Benchmark datasets for Entity Resolution on Knowledge Graphs containing information about movies, tv shows and persons from IMDB,TMDB and TheTVDB

These details have not been verified by PyPI

Project links

Project description

!! Update 2024-02-24 (fixed in 1.1.0) !!

We found that ent_links in some cases contained intra-dataset links, which is not immediately noticable by the user. Another round of clerical review was performed, (transitive) links, which were previously missed are added and the ent_links files now only contain entity links between the datasets. The 721_5fold directories have been adapted accordingly. The intra-dataset links are now in {dataset_name}_intra_ent_links for each of the three datasets. What might also not be immediately obvious is that this dataset can be used as multi-source entity resolution task. We therefore provide a multi_source_cluster file with each line consisting of a cluster id and comma-seperated cluster members of the three datasets, which can also include multiple entries for a single dataset.

Dataset License

Due to licensing we are not allowed to distribute the IMDB datasets (more info on their license can be found here) What we can do is let you build the IMDB side of the entity resolution datasets yourself. Please be aware, that the mentioned license applies to the IMDB data you produce.

Usage

You can simply install the package via pip:

pip install moviegraphbenchmark

and then run

moviegraphbenchmark

which will create the data in the default data path ~/.data/moviegraphbenchmark/data

You can also define a specific folder if you want with

moviegraphbenchmark --data-path anotherpath

For ease-of-usage in your project you can also use this library for loading the data (this will create the data if it's not present):

from moviegraphbenchmark import load_data
ds = load_data()
# by default this will load `imdb-tmdb`
print(ds.attr_triples_1)

# specify other pair and specific data path
ds = load_data(pair="imdb-tmdb",data_path="anotherpath")

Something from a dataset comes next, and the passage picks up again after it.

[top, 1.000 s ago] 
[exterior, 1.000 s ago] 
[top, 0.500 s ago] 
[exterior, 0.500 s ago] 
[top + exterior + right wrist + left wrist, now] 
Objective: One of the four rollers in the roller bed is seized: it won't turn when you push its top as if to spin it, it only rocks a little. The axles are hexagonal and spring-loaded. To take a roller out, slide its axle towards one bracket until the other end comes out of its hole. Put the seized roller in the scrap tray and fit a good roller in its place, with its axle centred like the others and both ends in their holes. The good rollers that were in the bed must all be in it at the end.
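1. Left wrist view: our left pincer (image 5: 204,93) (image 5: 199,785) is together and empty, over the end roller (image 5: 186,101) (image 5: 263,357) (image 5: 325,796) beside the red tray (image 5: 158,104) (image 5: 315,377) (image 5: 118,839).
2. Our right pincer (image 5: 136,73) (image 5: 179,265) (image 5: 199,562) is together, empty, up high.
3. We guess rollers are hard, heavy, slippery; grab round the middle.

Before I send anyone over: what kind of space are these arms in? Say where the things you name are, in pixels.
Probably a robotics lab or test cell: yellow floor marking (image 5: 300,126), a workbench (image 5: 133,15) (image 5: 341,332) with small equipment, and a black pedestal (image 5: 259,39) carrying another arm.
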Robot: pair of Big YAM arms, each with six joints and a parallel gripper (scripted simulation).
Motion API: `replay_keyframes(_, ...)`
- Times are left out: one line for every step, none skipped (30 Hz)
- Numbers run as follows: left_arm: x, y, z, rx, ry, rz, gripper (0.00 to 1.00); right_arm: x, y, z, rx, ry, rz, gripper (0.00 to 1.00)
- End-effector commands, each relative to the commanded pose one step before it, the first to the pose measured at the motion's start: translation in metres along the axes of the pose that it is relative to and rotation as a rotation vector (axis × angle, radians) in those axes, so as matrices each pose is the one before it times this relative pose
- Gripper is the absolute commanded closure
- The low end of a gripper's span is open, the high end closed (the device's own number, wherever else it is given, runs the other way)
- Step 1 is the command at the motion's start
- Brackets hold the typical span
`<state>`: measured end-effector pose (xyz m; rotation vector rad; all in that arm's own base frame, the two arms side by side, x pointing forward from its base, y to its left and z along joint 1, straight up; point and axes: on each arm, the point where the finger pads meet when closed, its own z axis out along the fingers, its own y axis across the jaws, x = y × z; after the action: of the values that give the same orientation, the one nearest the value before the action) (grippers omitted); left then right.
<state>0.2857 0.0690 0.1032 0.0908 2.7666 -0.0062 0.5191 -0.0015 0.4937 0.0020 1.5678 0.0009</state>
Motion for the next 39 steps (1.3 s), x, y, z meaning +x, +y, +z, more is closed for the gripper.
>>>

# the dataclass contains all the files loaded as pandas dataframes
print(ds.attr_triples_2)
print(ds.rel_triples_1)
print(ds.rel_triples_2)
print(ds.ent_links)
for fold in ds.folds:
    print(fold)

# the intra-dataset links are stored as tuple of dataframes
print(ds.intra_ent_links[0])
print(ds.intra_ent_links[1])

Alternatively this dataset (among others) is also available in sylloge.

Dataset structure

There are 3 entity resolution tasks in this repository: imdb-tmdb, imdb-tvdb, tmdb-tvdb, all contained in the data folder. The data structure mainly follows the structure used in OpenEA. Each folder contains the information of the knowledge graphs (attr_triples_*,rel_triples_*) and the gold standard of entity links between the datasets(ent_links). The triples are labeled with 1 and 2 where e.g. for imdb-tmdb 1 refers to imdb and 2 to tmdb. The folder 721_5fold contains pre-split entity link folds with 70-20-10 ratio for testing, training, validation. Furthermore, there exists a file for each dataset with intra-dataset links called *_intra_ent_links. For the binary cases each dataset has a cluster file in the respective folder. Each line here is a cluster with comma-seperated members of the cluster. This includes intra- and inter-dataset links. For the multi-source setting, you can use the multi_source_cluster file in the data folder. Using sylloge you can also easily load this dataset as a multi-source task:

from sylloge import MovieGraphBenchmark
ds = MovieGraphBenchmark(graph_pair='multi')

Citing

This dataset was first presented in this paper:

@inproceedings{EAGERKGCW2021,
  author    = {Daniel Obraczka and
               Jonathan Schuchart and
               Erhard Rahm},
  editor    = {David Chaves-Fraga and
               Anastasia Dimou and
               Pieter Heyvaert and
               Freddy Priyatna and
               Juan Sequeda},
  title     = {Embedding-Assisted Entity Resolution for Knowledge Graphs},
  booktitle = {Proceedings of the 2nd International Workshop on Knowledge Graph Construction co-located with 18th Extended Semantic Web Conference (ESWC 2021), Online, June 5, 2021},
  series    = {{CEUR} Workshop Proceedings},
  volume    = {2873},
  publisher = {CEUR-WS.org},
  year      = {2021},
  url       = {http://ceur-ws.org/Vol-2873/paper8.pdf},
}

Project details

These details have not been verified by PyPI

Project links

Release history Release notifications | RSS feed

This version

1.1.0

Mar 13, 2024

1.0.2

Mar 24, 2023

1.0.1

Aug 16, 2022

1.0.0

Jul 18, 2022

Download files

Download the file for your platform. If you're not sure which to choose, learn more about installing packages.

Source Distribution

moviegraphbenchmark-1.1.0.tar.gz (10.7 kB view details)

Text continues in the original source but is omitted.